* **WHAT IS EXPECTED**
Report the number of lines in the entries below that include the word "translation", and nothing else.

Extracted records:
===============

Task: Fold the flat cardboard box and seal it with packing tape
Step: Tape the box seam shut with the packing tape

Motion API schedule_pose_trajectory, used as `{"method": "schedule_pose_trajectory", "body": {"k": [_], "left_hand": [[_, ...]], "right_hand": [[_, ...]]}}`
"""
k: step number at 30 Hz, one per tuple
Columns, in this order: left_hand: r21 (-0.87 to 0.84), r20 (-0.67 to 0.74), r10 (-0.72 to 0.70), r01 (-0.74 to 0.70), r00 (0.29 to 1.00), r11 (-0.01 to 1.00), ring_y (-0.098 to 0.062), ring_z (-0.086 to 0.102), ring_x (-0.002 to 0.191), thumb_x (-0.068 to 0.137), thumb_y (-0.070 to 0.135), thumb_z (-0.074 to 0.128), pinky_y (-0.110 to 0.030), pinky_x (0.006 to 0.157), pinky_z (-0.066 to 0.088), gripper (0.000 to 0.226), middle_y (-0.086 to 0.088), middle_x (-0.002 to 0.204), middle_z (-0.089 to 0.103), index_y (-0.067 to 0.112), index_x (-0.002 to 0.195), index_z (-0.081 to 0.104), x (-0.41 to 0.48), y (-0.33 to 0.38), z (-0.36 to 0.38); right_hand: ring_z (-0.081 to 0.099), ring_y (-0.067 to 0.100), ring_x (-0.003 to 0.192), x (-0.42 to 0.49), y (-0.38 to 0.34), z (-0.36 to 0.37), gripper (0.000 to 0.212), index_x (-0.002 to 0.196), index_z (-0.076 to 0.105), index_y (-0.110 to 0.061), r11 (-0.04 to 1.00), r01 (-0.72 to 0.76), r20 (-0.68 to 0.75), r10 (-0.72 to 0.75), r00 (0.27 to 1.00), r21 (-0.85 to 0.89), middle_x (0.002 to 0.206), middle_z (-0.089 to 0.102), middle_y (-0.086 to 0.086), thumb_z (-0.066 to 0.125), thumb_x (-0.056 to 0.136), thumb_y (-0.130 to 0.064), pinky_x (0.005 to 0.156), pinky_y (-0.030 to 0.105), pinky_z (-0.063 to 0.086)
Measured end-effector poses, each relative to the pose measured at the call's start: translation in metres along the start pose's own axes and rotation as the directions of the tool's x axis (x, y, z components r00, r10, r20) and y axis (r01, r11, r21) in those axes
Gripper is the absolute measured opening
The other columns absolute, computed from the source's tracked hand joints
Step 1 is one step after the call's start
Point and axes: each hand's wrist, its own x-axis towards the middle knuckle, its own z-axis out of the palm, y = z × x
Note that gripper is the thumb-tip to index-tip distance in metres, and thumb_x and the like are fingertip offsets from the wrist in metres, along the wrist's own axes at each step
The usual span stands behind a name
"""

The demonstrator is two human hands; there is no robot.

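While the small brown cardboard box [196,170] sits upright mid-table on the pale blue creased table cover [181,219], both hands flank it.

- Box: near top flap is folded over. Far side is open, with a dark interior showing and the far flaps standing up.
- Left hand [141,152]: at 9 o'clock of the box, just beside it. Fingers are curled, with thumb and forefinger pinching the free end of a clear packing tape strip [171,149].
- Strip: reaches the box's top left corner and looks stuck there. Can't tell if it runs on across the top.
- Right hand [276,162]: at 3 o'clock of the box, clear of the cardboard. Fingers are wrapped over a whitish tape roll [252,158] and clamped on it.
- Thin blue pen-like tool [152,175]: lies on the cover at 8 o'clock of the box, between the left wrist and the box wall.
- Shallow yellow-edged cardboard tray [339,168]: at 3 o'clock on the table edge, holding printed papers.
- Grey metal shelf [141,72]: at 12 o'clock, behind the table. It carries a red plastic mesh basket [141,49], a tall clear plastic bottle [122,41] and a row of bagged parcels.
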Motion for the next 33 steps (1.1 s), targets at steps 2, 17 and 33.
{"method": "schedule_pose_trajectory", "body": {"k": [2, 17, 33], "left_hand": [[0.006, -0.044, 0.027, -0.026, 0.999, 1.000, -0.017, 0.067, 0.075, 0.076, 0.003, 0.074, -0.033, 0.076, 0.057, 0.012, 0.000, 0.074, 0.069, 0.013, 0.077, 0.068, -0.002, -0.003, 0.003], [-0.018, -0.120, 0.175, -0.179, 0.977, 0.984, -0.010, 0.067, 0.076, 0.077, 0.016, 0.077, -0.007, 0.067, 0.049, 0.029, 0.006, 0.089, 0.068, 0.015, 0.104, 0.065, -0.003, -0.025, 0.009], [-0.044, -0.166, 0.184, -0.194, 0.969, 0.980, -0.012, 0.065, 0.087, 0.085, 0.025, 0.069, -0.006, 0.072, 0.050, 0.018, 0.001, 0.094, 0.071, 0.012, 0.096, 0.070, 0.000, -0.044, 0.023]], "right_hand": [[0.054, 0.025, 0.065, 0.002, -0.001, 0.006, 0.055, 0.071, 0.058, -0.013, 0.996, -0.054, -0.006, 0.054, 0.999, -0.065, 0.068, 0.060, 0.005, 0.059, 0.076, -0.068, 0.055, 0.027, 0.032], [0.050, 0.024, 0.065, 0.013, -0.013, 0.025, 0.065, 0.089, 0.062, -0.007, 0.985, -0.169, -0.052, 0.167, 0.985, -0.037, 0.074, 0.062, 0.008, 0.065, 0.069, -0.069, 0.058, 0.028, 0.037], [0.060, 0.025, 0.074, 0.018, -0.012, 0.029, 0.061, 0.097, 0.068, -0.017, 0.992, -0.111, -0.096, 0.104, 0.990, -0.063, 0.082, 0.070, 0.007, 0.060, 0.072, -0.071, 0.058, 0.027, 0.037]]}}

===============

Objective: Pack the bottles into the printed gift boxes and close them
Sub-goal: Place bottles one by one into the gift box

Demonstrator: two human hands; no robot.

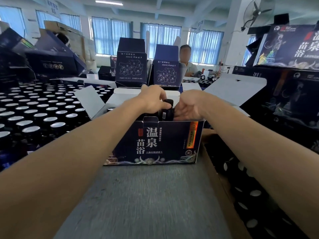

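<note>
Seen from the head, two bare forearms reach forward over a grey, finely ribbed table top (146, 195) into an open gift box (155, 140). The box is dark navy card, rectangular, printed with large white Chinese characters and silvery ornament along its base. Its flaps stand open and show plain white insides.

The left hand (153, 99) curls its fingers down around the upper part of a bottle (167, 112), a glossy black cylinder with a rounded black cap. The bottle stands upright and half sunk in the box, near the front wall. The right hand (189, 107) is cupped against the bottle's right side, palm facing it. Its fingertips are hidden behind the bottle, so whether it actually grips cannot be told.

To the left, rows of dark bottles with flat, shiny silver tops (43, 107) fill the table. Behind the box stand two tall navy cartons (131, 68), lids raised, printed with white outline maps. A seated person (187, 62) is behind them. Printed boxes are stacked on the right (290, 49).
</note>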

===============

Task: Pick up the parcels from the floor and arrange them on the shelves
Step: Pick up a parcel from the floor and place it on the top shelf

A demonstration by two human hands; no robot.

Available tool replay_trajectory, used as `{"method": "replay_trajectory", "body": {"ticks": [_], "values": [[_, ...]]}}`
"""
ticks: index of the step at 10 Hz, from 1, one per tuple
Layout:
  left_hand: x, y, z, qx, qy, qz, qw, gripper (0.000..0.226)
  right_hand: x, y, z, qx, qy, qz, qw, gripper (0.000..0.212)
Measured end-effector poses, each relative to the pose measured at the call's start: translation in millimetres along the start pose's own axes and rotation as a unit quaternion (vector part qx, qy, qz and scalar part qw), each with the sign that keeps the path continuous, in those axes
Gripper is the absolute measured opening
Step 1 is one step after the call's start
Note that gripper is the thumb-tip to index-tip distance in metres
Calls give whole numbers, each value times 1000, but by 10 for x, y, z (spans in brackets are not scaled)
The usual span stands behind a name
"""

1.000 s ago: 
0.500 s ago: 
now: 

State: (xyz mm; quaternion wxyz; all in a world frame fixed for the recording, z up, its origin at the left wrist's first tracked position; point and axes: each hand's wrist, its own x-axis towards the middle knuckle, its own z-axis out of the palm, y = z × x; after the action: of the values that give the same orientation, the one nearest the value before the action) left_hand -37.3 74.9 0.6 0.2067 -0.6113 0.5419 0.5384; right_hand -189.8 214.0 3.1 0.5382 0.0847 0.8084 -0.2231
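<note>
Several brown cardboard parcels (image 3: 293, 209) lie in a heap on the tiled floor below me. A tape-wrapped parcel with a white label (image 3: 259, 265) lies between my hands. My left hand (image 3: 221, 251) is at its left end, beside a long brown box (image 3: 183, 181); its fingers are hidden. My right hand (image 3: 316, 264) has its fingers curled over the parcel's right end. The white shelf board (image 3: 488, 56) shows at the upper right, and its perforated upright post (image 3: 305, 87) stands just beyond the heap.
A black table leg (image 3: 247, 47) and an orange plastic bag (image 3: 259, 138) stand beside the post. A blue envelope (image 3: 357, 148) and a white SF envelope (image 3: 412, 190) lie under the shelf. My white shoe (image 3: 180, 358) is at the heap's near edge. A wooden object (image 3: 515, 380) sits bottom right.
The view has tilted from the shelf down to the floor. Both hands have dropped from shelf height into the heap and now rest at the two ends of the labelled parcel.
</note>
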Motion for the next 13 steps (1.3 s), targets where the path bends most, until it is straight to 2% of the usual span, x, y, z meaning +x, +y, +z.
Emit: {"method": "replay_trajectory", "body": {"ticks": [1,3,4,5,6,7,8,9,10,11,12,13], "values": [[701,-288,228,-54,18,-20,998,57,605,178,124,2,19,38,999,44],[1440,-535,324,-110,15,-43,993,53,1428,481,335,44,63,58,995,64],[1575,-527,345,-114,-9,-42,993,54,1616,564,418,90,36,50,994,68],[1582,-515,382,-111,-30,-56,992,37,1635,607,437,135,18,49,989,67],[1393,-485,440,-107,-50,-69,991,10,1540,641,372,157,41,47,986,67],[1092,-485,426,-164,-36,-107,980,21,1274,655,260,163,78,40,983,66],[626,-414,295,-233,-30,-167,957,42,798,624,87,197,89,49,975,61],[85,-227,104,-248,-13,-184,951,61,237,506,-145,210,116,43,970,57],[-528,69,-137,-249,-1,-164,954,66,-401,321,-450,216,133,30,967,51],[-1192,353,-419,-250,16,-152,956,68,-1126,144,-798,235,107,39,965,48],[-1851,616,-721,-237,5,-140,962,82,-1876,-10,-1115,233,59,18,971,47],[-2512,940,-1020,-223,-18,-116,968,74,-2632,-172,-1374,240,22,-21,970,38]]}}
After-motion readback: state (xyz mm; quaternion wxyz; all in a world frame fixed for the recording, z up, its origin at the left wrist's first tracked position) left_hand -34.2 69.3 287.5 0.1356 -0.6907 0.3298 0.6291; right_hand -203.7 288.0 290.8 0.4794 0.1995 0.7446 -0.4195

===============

* **RESPONSE BELOW**
2